**RECORDS**.
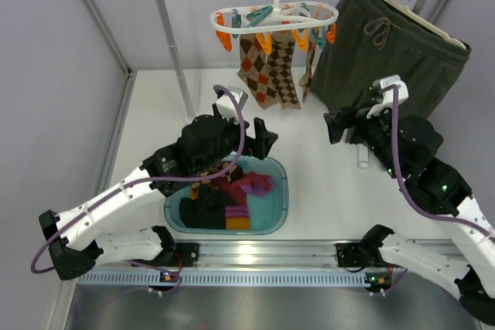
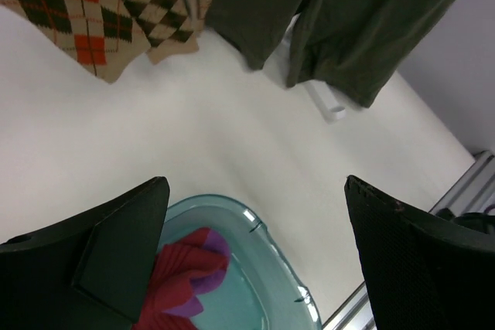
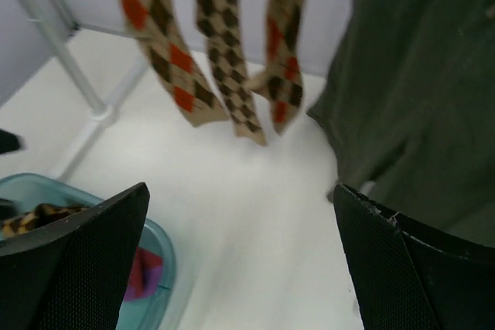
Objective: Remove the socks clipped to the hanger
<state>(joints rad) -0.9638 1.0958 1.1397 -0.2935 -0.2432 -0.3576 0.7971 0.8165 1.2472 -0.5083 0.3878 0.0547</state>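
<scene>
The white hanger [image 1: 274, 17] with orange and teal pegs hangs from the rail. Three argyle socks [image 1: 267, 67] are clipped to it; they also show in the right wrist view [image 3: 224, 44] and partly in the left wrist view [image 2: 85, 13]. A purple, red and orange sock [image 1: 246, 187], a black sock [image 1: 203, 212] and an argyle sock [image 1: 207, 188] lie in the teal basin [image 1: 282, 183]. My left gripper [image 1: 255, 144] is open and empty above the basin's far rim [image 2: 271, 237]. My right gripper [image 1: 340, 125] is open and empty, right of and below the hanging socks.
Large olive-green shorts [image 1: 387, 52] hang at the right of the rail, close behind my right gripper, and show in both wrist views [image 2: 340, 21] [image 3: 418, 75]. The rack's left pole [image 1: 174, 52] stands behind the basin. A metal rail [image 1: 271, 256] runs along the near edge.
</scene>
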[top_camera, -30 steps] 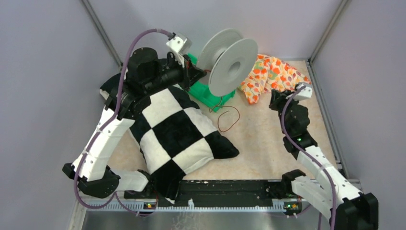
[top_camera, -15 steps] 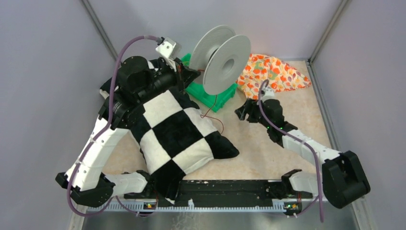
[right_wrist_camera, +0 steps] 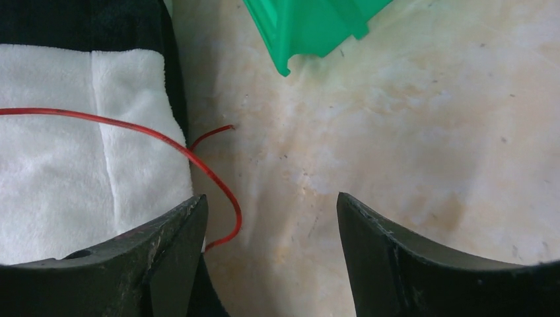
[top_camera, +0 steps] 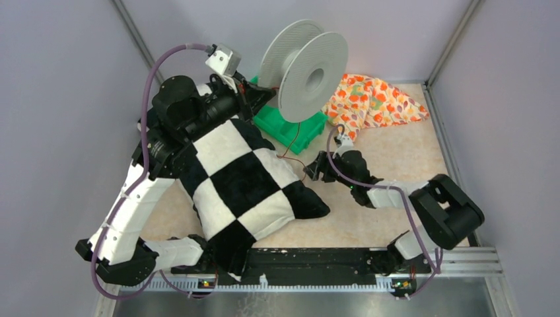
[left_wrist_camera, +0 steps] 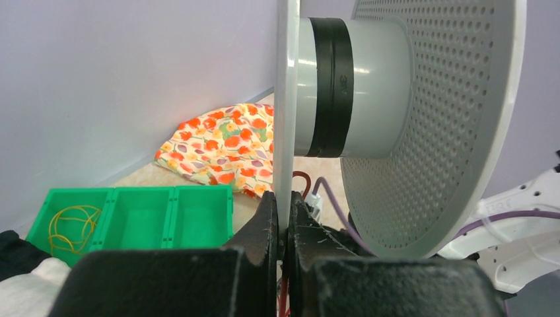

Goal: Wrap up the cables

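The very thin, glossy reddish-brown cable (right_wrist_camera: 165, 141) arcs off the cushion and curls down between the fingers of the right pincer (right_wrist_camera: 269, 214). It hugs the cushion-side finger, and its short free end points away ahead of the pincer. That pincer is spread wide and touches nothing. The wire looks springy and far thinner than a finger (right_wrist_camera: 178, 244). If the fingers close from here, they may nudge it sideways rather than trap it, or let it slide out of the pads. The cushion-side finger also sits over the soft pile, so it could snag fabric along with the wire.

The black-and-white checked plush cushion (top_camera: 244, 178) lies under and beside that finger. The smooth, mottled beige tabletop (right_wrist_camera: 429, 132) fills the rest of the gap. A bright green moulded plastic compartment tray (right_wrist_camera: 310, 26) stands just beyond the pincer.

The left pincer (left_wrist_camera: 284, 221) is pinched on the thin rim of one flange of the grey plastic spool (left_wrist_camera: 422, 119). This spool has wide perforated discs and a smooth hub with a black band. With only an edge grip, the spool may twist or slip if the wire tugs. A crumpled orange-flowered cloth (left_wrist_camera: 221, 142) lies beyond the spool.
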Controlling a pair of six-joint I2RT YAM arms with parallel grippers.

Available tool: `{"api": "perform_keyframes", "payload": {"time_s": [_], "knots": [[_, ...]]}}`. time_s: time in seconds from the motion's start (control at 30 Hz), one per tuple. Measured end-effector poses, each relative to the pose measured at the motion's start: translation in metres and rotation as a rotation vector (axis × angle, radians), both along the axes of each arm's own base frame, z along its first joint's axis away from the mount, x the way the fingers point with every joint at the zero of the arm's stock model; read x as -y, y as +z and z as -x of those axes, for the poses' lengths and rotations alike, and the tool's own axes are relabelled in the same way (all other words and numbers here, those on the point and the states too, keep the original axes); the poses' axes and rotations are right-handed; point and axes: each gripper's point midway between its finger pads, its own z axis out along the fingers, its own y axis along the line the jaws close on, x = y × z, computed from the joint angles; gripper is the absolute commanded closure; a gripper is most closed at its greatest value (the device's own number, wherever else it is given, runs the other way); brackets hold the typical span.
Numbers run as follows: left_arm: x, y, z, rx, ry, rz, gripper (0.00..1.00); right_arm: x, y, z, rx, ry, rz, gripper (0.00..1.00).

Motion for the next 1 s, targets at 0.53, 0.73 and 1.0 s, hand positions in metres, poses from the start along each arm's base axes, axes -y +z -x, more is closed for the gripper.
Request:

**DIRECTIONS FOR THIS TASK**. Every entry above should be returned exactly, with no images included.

**WRITTEN SOLUTION**.
Objective: Remove the socks clipped to the hanger
<state>(joints rad) -0.9638 1.0958 1.1397 -0.2935 -0.2432 -0.3576 0.7971 0.8165 1.2472 -0.5083 0.3878 0.0547</state>
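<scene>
The white hanger [image 1: 274, 17] with orange and teal pegs hangs from the rail. Three argyle socks [image 1: 267, 67] are clipped to it; they also show in the right wrist view [image 3: 224, 44] and partly in the left wrist view [image 2: 85, 13]. A purple, red and orange sock [image 1: 246, 187], a black sock [image 1: 203, 212] and an argyle sock [image 1: 207, 188] lie in the teal basin [image 1: 282, 183]. My left gripper [image 1: 255, 144] is open and empty above the basin's far rim [image 2: 271, 237]. My right gripper [image 1: 340, 125] is open and empty, right of and below the hanging socks.
Large olive-green shorts [image 1: 387, 52] hang at the right of the rail, close behind my right gripper, and show in both wrist views [image 2: 340, 21] [image 3: 418, 75]. The rack's left pole [image 1: 174, 52] stands behind the basin. A metal rail [image 1: 271, 256] runs along the near edge.
</scene>
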[top_camera, -30 steps] 
[top_camera, -15 steps] 
[right_wrist_camera, +0 steps] 
[top_camera, +0 steps] 
[left_wrist_camera, +0 steps] 

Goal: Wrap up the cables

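The very thin, glossy reddish-brown cable (right_wrist_camera: 165, 141) arcs off the cushion and curls down between the fingers of the right pincer (right_wrist_camera: 269, 214). It hugs the cushion-side finger, and its short free end points away ahead of the pincer. That pincer is spread wide and touches nothing. The wire looks springy and far thinner than a finger (right_wrist_camera: 178, 244). If the fingers close from here, they may nudge it sideways rather than trap it, or let it slide out of the pads. The cushion-side finger also sits over the soft pile, so it could snag fabric along with the wire.

The black-and-white checked plush cushion (top_camera: 244, 178) lies under and beside that finger. The smooth, mottled beige tabletop (right_wrist_camera: 429, 132) fills the rest of the gap. A bright green moulded plastic compartment tray (right_wrist_camera: 310, 26) stands just beyond the pincer.

The left pincer (left_wrist_camera: 284, 221) is pinched on the thin rim of one flange of the grey plastic spool (left_wrist_camera: 422, 119). This spool has wide perforated discs and a smooth hub with a black band. With only an edge grip, the spool may twist or slip if the wire tugs. A crumpled orange-flowered cloth (left_wrist_camera: 221, 142) lies beyond the spool.
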Controlling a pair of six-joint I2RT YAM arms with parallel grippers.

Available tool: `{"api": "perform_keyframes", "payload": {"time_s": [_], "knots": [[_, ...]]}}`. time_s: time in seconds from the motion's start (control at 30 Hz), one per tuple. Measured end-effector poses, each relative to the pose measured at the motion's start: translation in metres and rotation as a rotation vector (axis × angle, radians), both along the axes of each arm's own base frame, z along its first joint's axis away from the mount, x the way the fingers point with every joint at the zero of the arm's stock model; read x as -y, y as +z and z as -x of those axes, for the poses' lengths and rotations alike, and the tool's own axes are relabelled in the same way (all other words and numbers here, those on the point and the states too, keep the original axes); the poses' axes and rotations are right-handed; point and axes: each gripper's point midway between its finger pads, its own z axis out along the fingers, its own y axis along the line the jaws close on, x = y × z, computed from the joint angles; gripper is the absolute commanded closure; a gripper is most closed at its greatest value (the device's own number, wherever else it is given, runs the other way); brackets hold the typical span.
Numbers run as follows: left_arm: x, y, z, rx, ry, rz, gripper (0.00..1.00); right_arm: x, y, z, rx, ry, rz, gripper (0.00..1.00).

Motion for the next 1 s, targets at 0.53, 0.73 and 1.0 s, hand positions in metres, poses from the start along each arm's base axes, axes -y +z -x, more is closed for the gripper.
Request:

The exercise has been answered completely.